- YOUR TASK
Locate every line below that contains the word "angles" and copy it.

- Recorded data
★ ★ ★
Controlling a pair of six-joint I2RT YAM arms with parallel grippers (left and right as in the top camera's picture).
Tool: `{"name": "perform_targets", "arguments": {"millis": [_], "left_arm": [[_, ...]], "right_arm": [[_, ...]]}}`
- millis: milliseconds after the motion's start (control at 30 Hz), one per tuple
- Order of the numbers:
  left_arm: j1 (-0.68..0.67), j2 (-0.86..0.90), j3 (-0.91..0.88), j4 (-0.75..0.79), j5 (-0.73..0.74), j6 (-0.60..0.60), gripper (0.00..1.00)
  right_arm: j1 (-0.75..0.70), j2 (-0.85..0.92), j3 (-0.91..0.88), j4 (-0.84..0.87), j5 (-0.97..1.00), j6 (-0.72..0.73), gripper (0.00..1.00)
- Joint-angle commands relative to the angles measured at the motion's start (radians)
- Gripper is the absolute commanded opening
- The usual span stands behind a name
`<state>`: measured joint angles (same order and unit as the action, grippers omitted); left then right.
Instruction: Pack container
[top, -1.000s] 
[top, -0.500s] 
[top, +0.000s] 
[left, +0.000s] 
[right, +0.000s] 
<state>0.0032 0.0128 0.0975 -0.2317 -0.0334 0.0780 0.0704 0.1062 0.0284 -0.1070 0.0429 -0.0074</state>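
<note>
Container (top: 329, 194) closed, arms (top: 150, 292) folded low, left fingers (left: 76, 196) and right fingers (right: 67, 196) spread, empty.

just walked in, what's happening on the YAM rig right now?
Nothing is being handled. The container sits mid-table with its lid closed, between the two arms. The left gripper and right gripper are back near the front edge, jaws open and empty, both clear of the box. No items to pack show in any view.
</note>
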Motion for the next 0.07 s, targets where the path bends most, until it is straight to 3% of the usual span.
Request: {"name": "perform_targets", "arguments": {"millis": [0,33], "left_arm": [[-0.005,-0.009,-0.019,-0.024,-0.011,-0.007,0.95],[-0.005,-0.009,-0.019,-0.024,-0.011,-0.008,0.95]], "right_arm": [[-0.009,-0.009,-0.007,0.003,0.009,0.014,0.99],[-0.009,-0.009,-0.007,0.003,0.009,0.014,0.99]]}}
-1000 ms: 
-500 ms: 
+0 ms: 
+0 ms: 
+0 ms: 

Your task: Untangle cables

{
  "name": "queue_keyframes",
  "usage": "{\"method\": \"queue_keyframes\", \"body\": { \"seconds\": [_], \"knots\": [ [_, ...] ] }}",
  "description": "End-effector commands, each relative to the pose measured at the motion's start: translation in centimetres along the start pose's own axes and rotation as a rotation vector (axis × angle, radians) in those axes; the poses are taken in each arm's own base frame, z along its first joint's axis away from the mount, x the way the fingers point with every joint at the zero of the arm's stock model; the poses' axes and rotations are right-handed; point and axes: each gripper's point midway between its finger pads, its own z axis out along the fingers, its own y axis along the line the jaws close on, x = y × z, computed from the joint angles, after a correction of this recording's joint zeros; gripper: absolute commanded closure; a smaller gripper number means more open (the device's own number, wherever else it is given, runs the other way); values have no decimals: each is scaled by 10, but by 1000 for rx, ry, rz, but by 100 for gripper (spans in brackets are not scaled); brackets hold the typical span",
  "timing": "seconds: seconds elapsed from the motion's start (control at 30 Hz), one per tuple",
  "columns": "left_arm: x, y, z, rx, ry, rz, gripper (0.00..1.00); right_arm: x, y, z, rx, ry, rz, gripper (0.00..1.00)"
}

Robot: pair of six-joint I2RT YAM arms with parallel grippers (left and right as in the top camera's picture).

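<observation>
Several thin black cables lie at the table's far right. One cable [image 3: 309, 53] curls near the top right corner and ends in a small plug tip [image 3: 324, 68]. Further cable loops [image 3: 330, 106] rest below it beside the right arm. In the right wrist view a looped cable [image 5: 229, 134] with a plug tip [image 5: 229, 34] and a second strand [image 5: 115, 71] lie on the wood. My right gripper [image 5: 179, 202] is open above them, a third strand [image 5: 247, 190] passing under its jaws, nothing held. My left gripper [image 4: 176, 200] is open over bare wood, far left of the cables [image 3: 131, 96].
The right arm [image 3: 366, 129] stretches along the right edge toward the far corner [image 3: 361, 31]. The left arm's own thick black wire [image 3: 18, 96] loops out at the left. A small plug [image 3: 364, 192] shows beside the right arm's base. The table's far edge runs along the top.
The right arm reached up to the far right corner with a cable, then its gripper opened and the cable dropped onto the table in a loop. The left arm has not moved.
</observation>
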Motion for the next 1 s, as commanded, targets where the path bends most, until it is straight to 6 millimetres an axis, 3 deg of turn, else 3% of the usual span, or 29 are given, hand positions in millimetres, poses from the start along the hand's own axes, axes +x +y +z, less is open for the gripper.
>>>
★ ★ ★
- EXERCISE RESULT
- Joint-angle commands relative to the angles measured at the motion's start (radians)
`<state>`: measured joint angles (same order and unit as the action, grippers omitted); left then right.
  "description": "End-effector commands, each relative to the pose measured at the motion's start: translation in centimetres along the start pose's own axes and rotation as a rotation vector (axis × angle, radians) in those axes; the poses are taken in each arm's own base frame, z along its first joint's axis away from the mount, x the way the fingers point with every joint at the zero of the arm's stock model; the poses' axes and rotations are right-handed; point and axes: each gripper's point midway between its finger pads, its own z axis out along the fingers, its own y axis along the line the jaws close on, x = y × z, computed from the joint angles, after a correction of this recording's joint zeros; gripper: absolute commanded closure; a smaller gripper number means more open (the device's own number, wherever else it is given, runs the other way); values have no decimals: each is scaled by 10, but by 1000 for rx, ry, rz, but by 100 for gripper (spans in brackets are not scaled); brackets hold the typical span",

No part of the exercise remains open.